In Spain, it is estimated that there are over 1 million people and families affected by a neurodegenerative disease. Due to the characteristics of these disorders and the changing (namely ageing) demographics of Spanish society, their prevalence is increasing. Many struggle to get the appropriate care they need in a timely manner.

The ELA law aims to speed up these processes and better coordinate care between health and social services.

READ ALSO: Older and more diverse: What Spain’s population will be like in 50 years

With regards to ELA specifically, it has long been felt that further legislation was necessary to improve the lives and care of ELA sufferers.

“It is absolutely necessary and humanely essential. We cannot allow people to choose to die every day for economic reasons, when what they really want is to live,” said the Spanish ALS Association in March when previous proposals were put forward.

Why is it back in the news?

Essentially because various parties have put forward drafts and the government coalition of PSOE-Sumar has now made its own proposal, expanding the law beyond ALS suffers to include other neurodegenerative disorders, such as:

  • Alzheimer’s disease and other memory disorders.
  • Ataxia.
  • Huntington’s disease.
  • Parkinson’s disease.
  • Motor neurone disease.
  • Multiple system atrophy.
  • Progressive supranuclear palsy.

What does the government propose?

By expanding the scope of neurodegenerative disorders covered by the law, the Ministry of Social Rights wants to include the more than 1 million people in Spain who suffer from them, and to give them the benefits previously outlined for ALS sufferers.

In broad strokes, this means creating quicker responses so that people who have been diagnosed with neurodegenerative diseases and need care can be assessed and access, in the shortest possible time, the services and benefits available to them.
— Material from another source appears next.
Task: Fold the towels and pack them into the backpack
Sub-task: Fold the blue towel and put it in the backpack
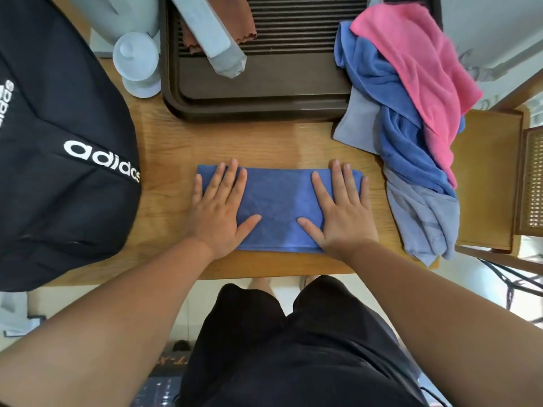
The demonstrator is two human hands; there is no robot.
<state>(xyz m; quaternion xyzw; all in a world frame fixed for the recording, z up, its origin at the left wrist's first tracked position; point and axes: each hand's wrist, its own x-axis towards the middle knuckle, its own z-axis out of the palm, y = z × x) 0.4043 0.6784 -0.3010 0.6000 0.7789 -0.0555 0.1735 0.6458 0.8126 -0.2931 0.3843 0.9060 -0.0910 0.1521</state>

What will the law actually do?

According to a statement from La Moncloa, one of its main objectives is to “rationalise and reduce procedures as much as possible, to ensure that there is no significant time lag between the process of a disease and the response offered to sufferers by public administrations in all areas.”

The Health Ministry will also update the previous Approach to Amyotrophic Lateral Sclerosis, which dates back to 2017, to incorporate new goals and actions in the care of people with ALS.

Recommendations for the broader Neurodegenerative Diseases Strategy related to prevention, care and research will also be implemented.

It will include a review of the National Health System’s Portfolio of Services, within the Commission on Benefits, Assurance and Funding of the Inter-territorial Council of the National Health System, with regard to neuromuscular diseases, especially in the field of orthoprosthesis.

Coordination between health and social services will be improved, recognising the role of Spain’s regional health services in establishing the necessary coordination procedures so that patients can access multidisciplinary, continuous and “as individualised as possible.”

It will also introduce a benefit (bono social eléctrico) for family’s of neurodegenerative patients that are dependent on a machine connected to the grid.

When will it finally pass?

It’s unclear, despite the fact that most parties in the Spanish Congress are behind the legislation. The final bill should pass fairly easily, however, though it’s unclear when a final vote will actually be held.

Spain’s Minister for Social Rights, Consumer Affairs and Agenda 2030, Pablo Bustinduy, said this week he is “convinced” that it will be passed during this legislature, swearing that his department will do everything in its power “to achieve it” as soon as possible.